Le directeur du ZooParc de Beauval, Rodolphe Delord, a annoncé qu'il pourrait suspendre le projet d'accueil des quatre dauphins de Marineland, faute de soutien clair de l'État. Cette décision intervient alors que le parc aquatique d'Antibes s'apprête à fermer définitivement ses portes et que le transfert des cétacés vers la Sologne est de plus en plus contesté.
Un coût estimé à plusieurs millions d'euros
Selon les informations de Libération, le budget nécessaire pour adapter et agrandir le bassin de Beauval dépasse les trois millions d'euros. Un montant que le ZooParc, pourtant l'un des plus visités d'Europe, ne peut assumer seul. « Nous ne pouvons pas supporter seuls cette charge morale et financière », a déclaré Rodolphe Delord dans un communiqué transmis à la presse.
Le directeur estime que l'État doit participer activement à la réalisation de ce projet, non seulement pour les travaux mais aussi pour les soins vétérinaires et le suivi scientifique des dauphins pendant plusieurs années.
Un calendrier sous tension
Le projet était prévu pour être bouclé avant la fermeture officielle de Marineland, prévue à la fin de l'année. Les associations de protection animale multiplient les recours juridiques et les campagnes médiatiques contre le transfert, ce qui retarde les autorisations administratives.
« Plus le temps passe, plus la faisabilité technique devient compliquée », explique un porte-parole du ZooParc. Les experts en mammifères marins alertent également sur les risques liés au changement d'environnement pour des animaux habitués au bassin méditerranéen.
La demande d'un engagement écrit
Rodolphe Delord réclame aujourd'hui une lettre d'engagement ferme de la part du ministère de la Transition écologique, précisant le montant exact de l'aide publique et le calendrier de versement. Cette exigence fait suite à des discussions jugées « trop floues » avec les services de l'État.

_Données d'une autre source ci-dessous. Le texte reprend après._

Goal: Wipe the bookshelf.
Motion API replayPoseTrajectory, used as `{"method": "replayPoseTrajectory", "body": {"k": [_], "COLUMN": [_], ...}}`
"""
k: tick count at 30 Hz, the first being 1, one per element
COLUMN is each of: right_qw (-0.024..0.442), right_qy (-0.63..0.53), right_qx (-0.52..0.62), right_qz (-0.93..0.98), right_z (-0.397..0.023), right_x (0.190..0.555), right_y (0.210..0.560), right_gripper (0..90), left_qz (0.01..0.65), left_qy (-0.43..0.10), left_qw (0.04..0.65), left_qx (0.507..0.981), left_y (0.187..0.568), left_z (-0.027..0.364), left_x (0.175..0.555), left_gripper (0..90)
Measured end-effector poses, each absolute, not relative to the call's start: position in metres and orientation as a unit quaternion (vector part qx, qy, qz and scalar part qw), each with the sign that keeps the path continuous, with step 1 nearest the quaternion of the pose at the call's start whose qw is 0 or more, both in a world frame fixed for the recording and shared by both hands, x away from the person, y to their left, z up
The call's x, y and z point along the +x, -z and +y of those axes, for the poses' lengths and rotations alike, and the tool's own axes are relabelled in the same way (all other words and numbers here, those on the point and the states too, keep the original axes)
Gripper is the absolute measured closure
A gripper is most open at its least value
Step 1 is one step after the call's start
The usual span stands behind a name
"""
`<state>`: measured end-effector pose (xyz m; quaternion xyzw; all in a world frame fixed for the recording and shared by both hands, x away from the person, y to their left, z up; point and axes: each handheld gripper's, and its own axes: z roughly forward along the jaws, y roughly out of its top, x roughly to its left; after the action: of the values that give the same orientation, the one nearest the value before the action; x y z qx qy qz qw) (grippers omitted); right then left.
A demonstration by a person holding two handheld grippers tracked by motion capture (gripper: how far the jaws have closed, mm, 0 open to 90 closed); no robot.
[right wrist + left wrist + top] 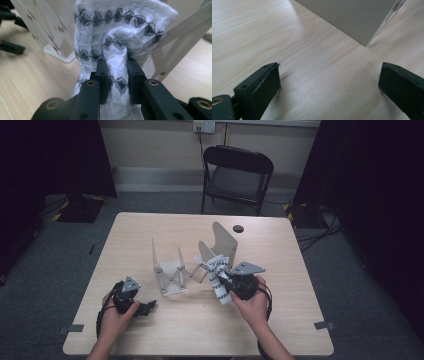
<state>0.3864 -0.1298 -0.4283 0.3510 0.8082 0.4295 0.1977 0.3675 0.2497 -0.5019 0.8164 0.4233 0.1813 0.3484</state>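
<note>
A white knitted cloth with black diamond patterns (pixel 218 279) (pixel 117 37) hangs bunched between the table and the rack. My right gripper (pixel 223 281) (pixel 117 65) is shut on a fold of that cloth, just right of the grey folding rack (pixel 180 270) (pixel 47 32) with its scissor arms and upright panels. My left gripper (pixel 148 307) (pixel 329 80) lies low over the table near the front left, its jaws wide apart with bare wood between them. A grey panel of the rack (pixel 352 17) stands just beyond it.
The wooden table (pixel 150 227) has a round cable hole (pixel 238 228) at its back right. A black folding chair (pixel 235 175) stands behind it. Strips of tape (pixel 323 325) mark the front corners.
</note>
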Motion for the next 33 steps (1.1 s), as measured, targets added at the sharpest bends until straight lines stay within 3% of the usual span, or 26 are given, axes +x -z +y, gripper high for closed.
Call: {"method": "replayPoseTrajectory", "body": {"k": [19, 28, 33], "right_qw": [0.160, 0.154, 0.180], "right_qy": [-0.362, -0.370, -0.404], "right_qx": [0.361, 0.364, 0.362], "right_qz": [0.844, 0.841, 0.821], "right_z": [-0.132, -0.142, -0.150], "right_x": [0.381, 0.369, 0.363], "right_y": [0.487, 0.485, 0.454], "right_gripper": [74.6, 74.8, 74.9], "left_qz": [0.424, 0.424, 0.424], "left_qy": [-0.181, -0.181, -0.181], "left_qw": [0.349, 0.349, 0.349], "left_qx": [0.816, 0.816, 0.816], "left_y": [0.502, 0.502, 0.502], "left_z": [0.250, 0.250, 0.250], "left_x": [0.367, 0.367, 0.367], "left_gripper": [3.4, 3.4, 3.4]}}
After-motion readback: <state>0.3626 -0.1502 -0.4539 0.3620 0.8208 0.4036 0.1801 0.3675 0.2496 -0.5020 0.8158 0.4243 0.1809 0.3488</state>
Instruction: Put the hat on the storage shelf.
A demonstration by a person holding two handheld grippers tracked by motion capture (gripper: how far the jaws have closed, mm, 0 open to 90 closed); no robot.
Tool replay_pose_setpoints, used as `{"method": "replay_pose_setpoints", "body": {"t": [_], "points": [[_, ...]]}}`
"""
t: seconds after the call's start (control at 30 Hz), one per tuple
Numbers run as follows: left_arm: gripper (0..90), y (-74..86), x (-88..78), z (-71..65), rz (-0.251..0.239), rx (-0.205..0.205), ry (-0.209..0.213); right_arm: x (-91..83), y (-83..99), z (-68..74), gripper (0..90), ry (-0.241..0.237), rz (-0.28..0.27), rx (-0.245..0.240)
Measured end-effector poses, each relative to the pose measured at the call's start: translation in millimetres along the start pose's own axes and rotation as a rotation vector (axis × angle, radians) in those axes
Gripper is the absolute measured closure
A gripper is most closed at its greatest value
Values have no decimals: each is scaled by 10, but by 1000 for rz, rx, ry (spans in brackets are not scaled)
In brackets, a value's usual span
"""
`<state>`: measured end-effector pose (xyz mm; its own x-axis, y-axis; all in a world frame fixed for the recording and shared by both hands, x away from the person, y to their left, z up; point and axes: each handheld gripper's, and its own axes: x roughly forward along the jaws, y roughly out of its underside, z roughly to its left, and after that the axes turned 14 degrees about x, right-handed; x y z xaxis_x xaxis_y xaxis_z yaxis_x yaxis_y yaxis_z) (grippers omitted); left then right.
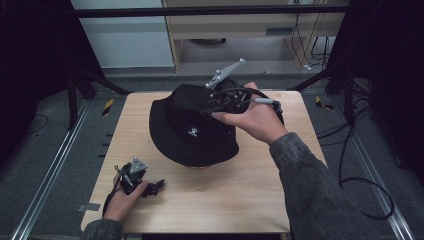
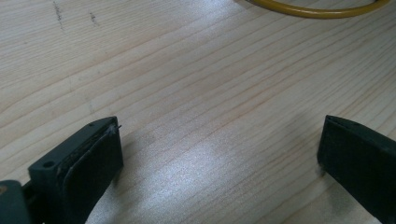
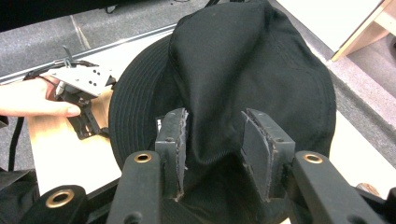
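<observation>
On the wooden table (image 1: 200, 200), toward its far half, sits the black bucket hat (image 1: 190, 130), and our right gripper (image 3: 212, 140) has a fold of its crown bunched between half-closed jaws. We judge the hat light, soft and floppy: it will sag and crumple, so the crown fold or the stiffer brim is where we should hold. Our left gripper (image 2: 219, 154) rests near the table's front left, jaws wide apart with nothing between them. A yellow ring (image 2: 317, 9) is cut off at the frame edge; whatever lies beneath the hat stays hidden
</observation>
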<state>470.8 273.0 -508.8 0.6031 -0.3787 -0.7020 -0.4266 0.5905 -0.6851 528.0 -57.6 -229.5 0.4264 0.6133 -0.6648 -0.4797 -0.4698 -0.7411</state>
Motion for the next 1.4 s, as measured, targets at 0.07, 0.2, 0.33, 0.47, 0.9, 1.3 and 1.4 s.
{"method": "replay_pose_setpoints", "body": {"t": [0.07, 0.2, 0.33, 0.47, 0.9, 1.3, 1.4], "points": [[0, 0, 0, 0, 0, 0, 0, -33, 17, -10, 593, 1, -5, 4], [0, 0, -3, 3, 3, 4, 2, -84, 52, -39, 594, 5, -12, 9], [0, 0, -2, 0, 2, 1, 3, -114, 78, -73, 594, 12, -13, 17], [0, 0, -2, 0, 3, 1, 3, -143, 97, -99, 593, 14, -19, 22], [0, 1, 0, 0, 0, 0, 2, -211, 265, -236, 390, 49, -36, 75], [0, -1, 1, -6, 0, -2, 2, -447, 688, -506, 74, 157, -132, 175], [0, -1, -1, -6, 3, -1, 3, -487, 888, -593, 59, 158, -145, 184]]}}
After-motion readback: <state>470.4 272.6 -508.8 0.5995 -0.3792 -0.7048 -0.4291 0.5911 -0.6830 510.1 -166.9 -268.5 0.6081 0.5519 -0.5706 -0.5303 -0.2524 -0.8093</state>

Le député du Loir-et-Cher a également interpellé la ministre sur cette situation, estimant que Beauval ne doit pas être laissé seul face à un dossier aussi sensible.
Un projet déjà contesté
Les opposants au transfert pointent du doigt l'incohérence d'un projet qui consiste à maintenir des dauphins captifs alors que la loi française interdit désormais les spectacles de cétacés. Plusieurs ONG exigent que les quatre dauphins soient envoyés dans un sanctuaire marin, une solution jugée plus respectueuse.
De son côté, le ZooParc assure que les bassins de Beauval offriront des conditions supérieures aux normes actuelles, avec un volume d'eau multiplié par trois et un suivi médical permanent.
Si aucun accord n'est trouvé d'ici la fin du mois, le projet sera officiellement suspendu, ce qui laisserait les dauphins dans l'incertitude quant à leur sort.